<<<<
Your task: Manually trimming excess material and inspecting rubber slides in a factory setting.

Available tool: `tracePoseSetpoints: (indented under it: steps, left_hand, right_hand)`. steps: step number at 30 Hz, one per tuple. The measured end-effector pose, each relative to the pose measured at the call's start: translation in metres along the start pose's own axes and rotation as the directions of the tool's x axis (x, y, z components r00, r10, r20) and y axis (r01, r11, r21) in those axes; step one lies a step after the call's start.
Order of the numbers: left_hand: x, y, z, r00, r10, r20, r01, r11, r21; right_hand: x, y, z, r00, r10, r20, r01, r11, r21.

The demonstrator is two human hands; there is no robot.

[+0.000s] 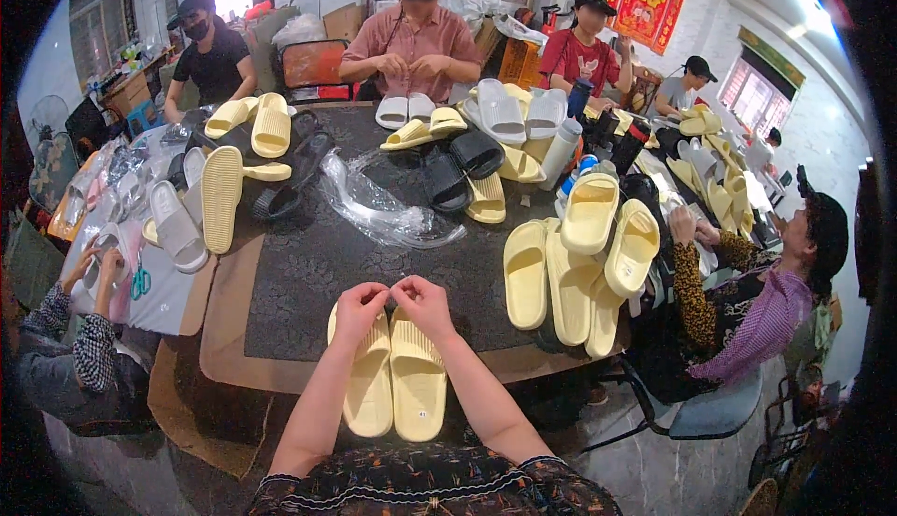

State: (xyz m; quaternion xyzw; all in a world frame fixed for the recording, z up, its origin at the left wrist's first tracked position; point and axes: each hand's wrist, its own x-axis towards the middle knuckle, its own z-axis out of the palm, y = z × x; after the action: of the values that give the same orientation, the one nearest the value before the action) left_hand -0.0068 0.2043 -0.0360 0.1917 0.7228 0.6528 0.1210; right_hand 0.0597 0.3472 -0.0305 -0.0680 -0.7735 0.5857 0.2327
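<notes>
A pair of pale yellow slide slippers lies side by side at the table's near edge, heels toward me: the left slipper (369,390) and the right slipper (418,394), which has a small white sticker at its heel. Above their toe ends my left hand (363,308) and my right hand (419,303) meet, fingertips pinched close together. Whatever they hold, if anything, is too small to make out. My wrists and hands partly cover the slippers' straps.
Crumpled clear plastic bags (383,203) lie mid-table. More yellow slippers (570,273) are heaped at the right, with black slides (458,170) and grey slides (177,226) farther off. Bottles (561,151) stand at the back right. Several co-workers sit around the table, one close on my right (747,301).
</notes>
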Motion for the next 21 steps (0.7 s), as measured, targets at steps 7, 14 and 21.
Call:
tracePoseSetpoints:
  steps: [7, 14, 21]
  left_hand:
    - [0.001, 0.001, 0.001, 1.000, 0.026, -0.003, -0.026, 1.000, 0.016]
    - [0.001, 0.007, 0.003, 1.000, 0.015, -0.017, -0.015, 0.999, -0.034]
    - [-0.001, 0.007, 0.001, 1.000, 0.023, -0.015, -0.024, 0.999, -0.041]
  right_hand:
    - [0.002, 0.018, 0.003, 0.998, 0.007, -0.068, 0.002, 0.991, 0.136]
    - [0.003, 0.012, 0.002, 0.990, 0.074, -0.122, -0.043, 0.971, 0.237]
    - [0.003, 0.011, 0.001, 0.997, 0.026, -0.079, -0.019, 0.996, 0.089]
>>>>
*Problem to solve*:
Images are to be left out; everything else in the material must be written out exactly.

*Output of the exercise*:
Your task: Manually trimming excess material and inspecting rubber slides in a factory setting.

Available tool: `tracePoseSetpoints: (indented under it: steps, left_hand, right_hand)`. steps: step number at 30 Hz, one per tuple. The measured end-effector pose, each relative to the pose measured at the call's start: translation in metres along the start pose's own axes and rotation as the directions of the tool's x axis (x, y, z components r00, r10, r20) and y axis (r01, r11, r21) in those axes; step one lies a step after the call's start.
Order of the numbers: left_hand: x, y, z, r00, r10, r20, r01, r11, r21; right_hand: x, y, z, r00, r10, r20, r01, r11, r21.

The demonstrator is two human hands; there is no robot.

[+0.000s] 

State: (xyz m; quaternion xyzw; all in a world frame fixed for the recording, z up, its origin at the left wrist's first tracked position; point and axes: each hand's wrist, its own x-axis towards the middle knuckle, its own z-axis out of the palm, y = z × x; after the action: of the values that give the same orientation, the one nearest the value before the action) left_hand -0.0068 0.2043 -0.0360 0.1917 0.7228 0.6528 0.1210; right_hand 0.0597 0.3472 -0.0305 -0.0680 -0.7735 0.5857 0.2327
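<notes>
A pair of pale yellow slide slippers lies side by side at the table's near edge, heels toward me: the left slipper (369,390) and the right slipper (418,394), which has a small white sticker at its heel. Above their toe ends my left hand (363,308) and my right hand (419,303) meet, fingertips pinched close together. Whatever they hold, if anything, is too small to make out. My wrists and hands partly cover the slippers' straps.
Crumpled clear plastic bags (383,203) lie mid-table. More yellow slippers (570,273) are heaped at the right, with black slides (458,170) and grey slides (177,226) farther off. Bottles (561,151) stand at the back right. Several co-workers sit around the table, one close on my right (747,301).
</notes>
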Motion for the next 21 steps (0.7 s), as measured, targets at steps 7, 14 and 21.
Call:
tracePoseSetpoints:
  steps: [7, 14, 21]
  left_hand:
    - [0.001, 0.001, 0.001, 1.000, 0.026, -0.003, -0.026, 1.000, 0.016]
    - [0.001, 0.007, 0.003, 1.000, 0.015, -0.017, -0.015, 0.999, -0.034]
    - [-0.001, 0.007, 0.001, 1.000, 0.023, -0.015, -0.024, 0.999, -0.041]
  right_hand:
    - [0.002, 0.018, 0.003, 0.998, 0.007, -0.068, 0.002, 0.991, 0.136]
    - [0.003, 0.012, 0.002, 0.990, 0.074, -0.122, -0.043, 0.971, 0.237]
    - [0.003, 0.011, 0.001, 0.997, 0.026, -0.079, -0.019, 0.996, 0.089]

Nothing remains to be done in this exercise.